> On Apr 18, 2017, at 09:11 , Joe Groff <jgr...@apple.com> wrote:
> 
> 
>> On Apr 17, 2017, at 6:19 PM, Rick Mann via swift-users 
>> <swift-users@swift.org> wrote:
>> 
>> I'm trying to make a module out of a C library and header file. It has at 
>> least one empty struct:
>> 
>> struct lgs_context_t {};
>> 
>> and a function:
>> 
>> LGS_EXPORT struct lgs_context_t* lgs_init(const lgs_context_params_t* 
>> params);
>> 
>> Swift sees the function, I can call it and assign the result to a variable, 
>> but Xcode (as usual) fails to show me what it thinks the type is.
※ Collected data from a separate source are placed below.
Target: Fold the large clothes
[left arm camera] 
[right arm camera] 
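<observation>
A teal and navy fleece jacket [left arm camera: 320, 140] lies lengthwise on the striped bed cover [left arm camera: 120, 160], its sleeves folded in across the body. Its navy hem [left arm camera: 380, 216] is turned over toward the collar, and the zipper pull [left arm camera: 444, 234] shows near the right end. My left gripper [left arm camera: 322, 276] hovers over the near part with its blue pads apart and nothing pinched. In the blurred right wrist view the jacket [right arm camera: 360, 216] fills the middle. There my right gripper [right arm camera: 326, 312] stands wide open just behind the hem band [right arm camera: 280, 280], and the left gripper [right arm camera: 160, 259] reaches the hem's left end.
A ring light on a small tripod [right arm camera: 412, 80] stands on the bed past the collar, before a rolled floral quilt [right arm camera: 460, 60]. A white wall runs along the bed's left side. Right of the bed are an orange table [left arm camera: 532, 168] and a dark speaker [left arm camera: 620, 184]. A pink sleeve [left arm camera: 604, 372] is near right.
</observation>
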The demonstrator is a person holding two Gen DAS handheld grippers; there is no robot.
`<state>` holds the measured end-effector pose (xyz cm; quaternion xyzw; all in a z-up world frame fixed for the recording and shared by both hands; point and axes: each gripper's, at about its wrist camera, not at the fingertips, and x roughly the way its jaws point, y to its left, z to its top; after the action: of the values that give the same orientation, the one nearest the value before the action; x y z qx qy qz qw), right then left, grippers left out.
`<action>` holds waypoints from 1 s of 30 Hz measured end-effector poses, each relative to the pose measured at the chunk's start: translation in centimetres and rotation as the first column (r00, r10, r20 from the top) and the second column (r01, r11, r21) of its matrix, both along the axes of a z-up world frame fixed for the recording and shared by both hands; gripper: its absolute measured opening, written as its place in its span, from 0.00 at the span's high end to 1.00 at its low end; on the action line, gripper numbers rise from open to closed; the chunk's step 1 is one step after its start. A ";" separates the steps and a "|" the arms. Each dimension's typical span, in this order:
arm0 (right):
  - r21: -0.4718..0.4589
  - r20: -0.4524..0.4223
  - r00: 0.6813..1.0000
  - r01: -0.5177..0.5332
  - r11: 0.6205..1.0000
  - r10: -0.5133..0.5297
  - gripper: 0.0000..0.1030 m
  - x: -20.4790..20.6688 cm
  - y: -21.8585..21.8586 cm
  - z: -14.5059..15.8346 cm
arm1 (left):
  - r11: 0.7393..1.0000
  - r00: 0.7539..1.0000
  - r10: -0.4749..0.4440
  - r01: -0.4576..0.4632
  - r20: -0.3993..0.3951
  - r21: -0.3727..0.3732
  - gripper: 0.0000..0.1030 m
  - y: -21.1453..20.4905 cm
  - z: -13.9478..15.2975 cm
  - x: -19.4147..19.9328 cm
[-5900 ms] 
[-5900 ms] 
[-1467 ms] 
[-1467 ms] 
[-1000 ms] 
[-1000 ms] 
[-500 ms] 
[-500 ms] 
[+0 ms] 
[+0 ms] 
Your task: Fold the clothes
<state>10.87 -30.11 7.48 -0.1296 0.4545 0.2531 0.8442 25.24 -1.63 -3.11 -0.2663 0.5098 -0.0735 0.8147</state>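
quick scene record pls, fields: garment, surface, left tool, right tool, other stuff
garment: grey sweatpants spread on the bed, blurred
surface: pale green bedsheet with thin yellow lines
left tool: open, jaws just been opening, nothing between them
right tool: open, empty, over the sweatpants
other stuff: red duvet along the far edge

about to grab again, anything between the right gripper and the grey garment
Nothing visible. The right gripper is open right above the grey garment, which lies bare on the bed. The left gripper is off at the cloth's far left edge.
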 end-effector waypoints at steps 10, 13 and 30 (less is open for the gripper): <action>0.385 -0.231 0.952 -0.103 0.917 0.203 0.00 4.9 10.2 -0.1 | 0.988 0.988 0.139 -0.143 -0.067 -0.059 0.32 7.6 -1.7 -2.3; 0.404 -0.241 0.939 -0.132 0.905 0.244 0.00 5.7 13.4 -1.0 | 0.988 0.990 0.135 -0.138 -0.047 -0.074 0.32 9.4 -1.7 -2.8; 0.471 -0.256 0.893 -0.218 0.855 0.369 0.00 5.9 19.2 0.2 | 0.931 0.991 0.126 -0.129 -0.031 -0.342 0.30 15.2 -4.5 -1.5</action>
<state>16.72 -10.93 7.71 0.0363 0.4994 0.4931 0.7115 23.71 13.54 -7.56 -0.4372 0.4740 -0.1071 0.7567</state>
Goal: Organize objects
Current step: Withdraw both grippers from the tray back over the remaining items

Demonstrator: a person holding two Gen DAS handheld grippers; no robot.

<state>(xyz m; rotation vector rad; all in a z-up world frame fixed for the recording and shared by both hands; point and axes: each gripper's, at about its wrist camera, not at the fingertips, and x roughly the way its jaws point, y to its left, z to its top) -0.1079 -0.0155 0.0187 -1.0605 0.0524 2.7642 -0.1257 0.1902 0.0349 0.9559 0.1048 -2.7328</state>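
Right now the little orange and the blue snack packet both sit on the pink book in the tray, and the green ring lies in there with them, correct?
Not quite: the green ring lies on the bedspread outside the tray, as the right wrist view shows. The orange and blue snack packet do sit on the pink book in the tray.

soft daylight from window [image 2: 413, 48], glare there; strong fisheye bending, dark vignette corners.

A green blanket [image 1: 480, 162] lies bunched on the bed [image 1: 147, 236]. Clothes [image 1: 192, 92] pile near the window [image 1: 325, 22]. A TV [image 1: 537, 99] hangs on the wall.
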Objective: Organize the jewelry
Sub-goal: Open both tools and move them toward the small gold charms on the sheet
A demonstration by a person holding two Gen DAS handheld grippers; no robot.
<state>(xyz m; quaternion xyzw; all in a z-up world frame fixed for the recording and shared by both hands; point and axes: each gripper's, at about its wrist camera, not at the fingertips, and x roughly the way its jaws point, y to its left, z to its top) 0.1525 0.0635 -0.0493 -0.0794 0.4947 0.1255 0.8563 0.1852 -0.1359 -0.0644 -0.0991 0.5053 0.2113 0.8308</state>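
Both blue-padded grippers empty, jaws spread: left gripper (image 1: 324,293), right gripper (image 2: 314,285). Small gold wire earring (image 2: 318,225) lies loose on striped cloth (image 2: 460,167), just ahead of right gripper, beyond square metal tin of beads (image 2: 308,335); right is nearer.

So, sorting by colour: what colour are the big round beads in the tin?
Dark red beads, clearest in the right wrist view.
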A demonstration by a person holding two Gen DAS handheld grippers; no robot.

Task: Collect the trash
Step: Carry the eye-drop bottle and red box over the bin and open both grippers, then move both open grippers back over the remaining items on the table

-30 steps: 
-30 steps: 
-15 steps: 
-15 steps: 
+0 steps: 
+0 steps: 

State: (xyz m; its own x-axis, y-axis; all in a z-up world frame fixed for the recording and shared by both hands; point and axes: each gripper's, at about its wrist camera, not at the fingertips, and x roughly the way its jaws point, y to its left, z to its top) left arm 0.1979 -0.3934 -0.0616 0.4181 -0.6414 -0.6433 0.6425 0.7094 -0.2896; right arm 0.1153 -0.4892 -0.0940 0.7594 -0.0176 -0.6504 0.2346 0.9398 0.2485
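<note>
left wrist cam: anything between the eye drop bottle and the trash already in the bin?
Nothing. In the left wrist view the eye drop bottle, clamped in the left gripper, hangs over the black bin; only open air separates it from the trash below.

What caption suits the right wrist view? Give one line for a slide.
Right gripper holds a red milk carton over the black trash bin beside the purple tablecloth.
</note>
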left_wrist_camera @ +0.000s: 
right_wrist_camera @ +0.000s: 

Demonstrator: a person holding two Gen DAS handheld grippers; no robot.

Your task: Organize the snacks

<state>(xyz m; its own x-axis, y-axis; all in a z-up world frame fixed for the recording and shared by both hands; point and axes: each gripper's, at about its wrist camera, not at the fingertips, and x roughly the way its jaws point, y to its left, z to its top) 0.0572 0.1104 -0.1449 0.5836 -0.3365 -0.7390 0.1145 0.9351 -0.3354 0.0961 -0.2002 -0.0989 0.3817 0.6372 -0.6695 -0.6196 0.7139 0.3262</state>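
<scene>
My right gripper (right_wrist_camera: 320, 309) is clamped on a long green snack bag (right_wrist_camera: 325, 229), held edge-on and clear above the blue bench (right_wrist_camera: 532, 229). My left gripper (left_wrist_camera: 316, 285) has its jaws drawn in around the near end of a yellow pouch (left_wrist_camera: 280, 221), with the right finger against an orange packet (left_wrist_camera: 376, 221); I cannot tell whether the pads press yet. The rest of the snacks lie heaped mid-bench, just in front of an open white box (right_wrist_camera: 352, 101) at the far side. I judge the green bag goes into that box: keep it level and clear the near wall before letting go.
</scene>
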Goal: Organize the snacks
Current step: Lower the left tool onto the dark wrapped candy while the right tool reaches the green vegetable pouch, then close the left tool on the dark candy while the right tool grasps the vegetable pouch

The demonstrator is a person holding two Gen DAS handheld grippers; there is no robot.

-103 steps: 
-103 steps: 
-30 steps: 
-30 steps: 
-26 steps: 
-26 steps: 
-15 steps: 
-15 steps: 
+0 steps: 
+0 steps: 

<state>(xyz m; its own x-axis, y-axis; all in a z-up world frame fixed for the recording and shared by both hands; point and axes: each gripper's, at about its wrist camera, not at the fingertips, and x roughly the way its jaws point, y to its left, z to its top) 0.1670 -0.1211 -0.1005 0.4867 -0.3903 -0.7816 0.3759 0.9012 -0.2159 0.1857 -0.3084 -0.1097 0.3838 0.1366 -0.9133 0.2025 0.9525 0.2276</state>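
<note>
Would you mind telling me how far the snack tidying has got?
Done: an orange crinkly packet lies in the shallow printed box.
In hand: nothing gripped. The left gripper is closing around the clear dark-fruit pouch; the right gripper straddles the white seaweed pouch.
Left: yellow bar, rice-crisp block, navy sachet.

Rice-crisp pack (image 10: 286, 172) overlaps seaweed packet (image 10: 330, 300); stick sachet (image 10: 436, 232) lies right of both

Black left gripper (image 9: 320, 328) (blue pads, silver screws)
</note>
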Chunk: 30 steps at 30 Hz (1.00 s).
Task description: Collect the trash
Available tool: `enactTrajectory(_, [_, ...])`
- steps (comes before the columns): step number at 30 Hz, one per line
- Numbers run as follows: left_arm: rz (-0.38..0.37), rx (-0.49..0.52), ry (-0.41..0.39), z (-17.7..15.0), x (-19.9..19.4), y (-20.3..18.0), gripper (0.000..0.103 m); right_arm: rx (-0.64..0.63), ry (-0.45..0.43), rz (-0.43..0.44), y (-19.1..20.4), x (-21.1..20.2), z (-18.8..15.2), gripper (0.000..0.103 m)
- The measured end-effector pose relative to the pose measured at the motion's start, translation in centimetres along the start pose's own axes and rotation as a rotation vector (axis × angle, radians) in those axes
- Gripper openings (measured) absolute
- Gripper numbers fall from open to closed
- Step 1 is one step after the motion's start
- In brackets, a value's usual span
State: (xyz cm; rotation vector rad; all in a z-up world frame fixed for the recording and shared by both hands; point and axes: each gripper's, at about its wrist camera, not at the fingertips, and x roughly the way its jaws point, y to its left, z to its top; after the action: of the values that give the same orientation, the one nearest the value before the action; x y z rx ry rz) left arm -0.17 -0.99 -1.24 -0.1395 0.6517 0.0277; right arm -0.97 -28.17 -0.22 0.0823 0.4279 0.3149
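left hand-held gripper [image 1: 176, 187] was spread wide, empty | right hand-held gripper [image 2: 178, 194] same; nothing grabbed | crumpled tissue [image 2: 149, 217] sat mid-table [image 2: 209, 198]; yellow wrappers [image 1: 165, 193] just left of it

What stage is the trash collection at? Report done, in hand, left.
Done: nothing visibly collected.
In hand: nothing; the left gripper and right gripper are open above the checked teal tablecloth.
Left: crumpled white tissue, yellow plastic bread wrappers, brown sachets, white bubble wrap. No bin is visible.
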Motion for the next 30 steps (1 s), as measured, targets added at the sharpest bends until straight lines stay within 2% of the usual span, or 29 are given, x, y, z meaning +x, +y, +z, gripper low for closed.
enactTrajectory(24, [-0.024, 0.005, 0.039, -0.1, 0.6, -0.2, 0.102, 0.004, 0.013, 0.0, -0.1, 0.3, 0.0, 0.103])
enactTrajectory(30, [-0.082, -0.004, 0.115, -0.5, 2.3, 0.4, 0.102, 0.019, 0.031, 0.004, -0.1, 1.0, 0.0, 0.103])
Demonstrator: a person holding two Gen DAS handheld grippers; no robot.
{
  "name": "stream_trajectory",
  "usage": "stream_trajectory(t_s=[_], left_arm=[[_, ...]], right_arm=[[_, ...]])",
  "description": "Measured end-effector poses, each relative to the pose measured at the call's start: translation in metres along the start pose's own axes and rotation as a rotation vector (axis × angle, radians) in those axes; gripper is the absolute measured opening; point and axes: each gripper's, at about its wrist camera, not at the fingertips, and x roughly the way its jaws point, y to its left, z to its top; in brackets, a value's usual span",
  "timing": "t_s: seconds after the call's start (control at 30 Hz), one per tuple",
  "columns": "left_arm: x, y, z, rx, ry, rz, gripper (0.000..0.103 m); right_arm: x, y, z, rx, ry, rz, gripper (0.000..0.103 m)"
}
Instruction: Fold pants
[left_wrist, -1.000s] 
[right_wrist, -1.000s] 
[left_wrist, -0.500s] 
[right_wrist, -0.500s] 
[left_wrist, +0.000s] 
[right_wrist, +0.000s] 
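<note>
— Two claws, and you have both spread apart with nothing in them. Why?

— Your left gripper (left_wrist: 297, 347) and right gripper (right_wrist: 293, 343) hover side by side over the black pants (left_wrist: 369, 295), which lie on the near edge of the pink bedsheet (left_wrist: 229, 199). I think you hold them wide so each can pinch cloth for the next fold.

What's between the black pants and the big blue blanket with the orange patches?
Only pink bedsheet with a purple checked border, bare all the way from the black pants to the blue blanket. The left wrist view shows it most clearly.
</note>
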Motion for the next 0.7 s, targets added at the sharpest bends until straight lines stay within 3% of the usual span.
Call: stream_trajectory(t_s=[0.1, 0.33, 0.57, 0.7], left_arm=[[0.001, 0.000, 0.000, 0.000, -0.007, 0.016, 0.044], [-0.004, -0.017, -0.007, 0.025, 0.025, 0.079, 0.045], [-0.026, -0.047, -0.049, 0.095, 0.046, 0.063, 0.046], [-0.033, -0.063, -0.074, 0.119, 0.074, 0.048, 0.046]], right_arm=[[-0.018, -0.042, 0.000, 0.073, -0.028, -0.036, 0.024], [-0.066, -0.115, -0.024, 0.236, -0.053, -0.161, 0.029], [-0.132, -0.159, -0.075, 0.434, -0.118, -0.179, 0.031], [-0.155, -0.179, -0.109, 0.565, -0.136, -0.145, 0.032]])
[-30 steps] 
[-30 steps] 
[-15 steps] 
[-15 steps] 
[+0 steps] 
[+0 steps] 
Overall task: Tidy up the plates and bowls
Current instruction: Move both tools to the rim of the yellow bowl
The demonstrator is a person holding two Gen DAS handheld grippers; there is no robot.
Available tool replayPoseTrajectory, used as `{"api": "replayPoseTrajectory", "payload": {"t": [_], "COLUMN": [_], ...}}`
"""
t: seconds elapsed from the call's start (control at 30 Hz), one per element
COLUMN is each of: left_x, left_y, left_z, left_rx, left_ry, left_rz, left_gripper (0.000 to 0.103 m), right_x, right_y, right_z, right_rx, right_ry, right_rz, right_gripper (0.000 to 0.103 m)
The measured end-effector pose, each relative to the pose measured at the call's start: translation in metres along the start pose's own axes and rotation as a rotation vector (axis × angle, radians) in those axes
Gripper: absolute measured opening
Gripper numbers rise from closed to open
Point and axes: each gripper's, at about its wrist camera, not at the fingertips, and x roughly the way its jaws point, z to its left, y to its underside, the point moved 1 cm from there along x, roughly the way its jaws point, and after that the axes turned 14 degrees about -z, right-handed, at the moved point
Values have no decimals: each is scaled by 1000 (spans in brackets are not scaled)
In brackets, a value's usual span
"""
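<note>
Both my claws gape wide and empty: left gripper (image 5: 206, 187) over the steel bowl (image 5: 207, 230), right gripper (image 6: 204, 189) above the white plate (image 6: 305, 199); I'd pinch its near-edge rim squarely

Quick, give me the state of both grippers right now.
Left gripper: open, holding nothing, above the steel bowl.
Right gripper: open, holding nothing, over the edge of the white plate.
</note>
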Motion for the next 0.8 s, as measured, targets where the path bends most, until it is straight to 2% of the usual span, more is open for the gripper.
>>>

So I can't 
>> declare a class member to hold the returned pointer.
>> 
>> I'm trying to declare the member like this:
>> 
>>   var        ctx: lgs_context_t?             //  Use of undeclared type 
>> 'lgs_context_t'
>> 
>> I finally tried calling it like this:
>> 
>>   let ctx: UnsafeMutablePointer = lgs_init(...)
>> 
>> and the resulting error message gave me OpaquePointer. But couldn't it just 
>> typealias lgs_context_t to OpaquePointer?
>> 
>> Is there any way to do this in the modulemap?
>> 
>> Thanks!
> 
> The compiler uses OpaquePointer for pointers to incomplete types in C. It 
> sounds like you left lgs_context_t declared but not defined in your header, 
> in other words you wrote 'struct lgs_context_t;' without braces. If it were 
> truly defined to be empty, then the type should have been imported.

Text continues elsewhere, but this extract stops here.